Assault weapons ban shrivels in US Senate

US lawmakers dropped an effort to include a ban on assault weapons in a broader gun control package Tuesday, conceding the difficulties of passing such legislation through Congress.

Senate Majority Leader Harry Reid said a ban on assault weapons and high-capacity magazines, as proposed in the wake of last year’s mass murder of schoolchildren in Newtown, Connecticut, did not have the votes to pass.

Senator Dianne Feinstein a member of President Barack Obama’s Democrats, had tabled the ban, and it had won support from many members of her party, but not enough fellow senators to pass the 100-member chamber.

“Right now her amendment, using the most optimistic numbers, has less than 40 votes,” Reid said. “I have to get something on the floor so we can have votes on that issue.”

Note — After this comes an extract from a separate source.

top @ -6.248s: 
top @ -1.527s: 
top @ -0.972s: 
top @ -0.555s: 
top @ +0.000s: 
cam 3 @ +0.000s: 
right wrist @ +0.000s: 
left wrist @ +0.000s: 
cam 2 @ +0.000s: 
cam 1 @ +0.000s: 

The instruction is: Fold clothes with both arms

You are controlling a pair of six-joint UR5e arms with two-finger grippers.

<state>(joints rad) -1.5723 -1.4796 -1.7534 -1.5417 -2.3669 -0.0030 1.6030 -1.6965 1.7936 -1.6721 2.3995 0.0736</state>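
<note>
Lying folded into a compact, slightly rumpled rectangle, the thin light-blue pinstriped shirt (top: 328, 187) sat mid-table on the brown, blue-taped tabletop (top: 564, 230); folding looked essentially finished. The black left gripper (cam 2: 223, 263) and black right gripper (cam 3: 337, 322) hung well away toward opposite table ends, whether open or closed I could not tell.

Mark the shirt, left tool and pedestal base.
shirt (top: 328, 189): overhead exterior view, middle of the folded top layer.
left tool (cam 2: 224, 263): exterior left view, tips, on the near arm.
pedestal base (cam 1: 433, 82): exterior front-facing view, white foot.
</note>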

Controversial bills need 60 votes to ensure that they are not derailed by a filibuster, a parliamentary maneuver to prevent them coming to the vote.

Democrats had sought Republican support for four measures, including that background checks be required for all gun sales, that they hoped to cobble together into one bill.

The assault weapons ban, backed by the White House, passed out of committee last week on a strict party-line vote. It could be voted on separately, but it is expected to fail.

The other three bills have a chance of winning some modest Republican support and have better odds of getting through both houses of Congress.

Feinstein has admitted that her amendment faced a steep road from the start, given the opposition from even some Democrats in traditionally conservative rural states where guns are popular for hunting and sport.

It would have been a reprisal of her 1994 assault weapons ban, a bill that only squeaked through Congress because it included a sunset provision that caused it to expire in 2004.

The Feinstein measure would have prohibited the manufacture, import and sale of 157 models of assault weapons, including the one used on December 14 to kill 20 schoolchildren and six adults at Sandy Hook Elementary School.

Currently only seven states and the capital Washington prohibit such guns.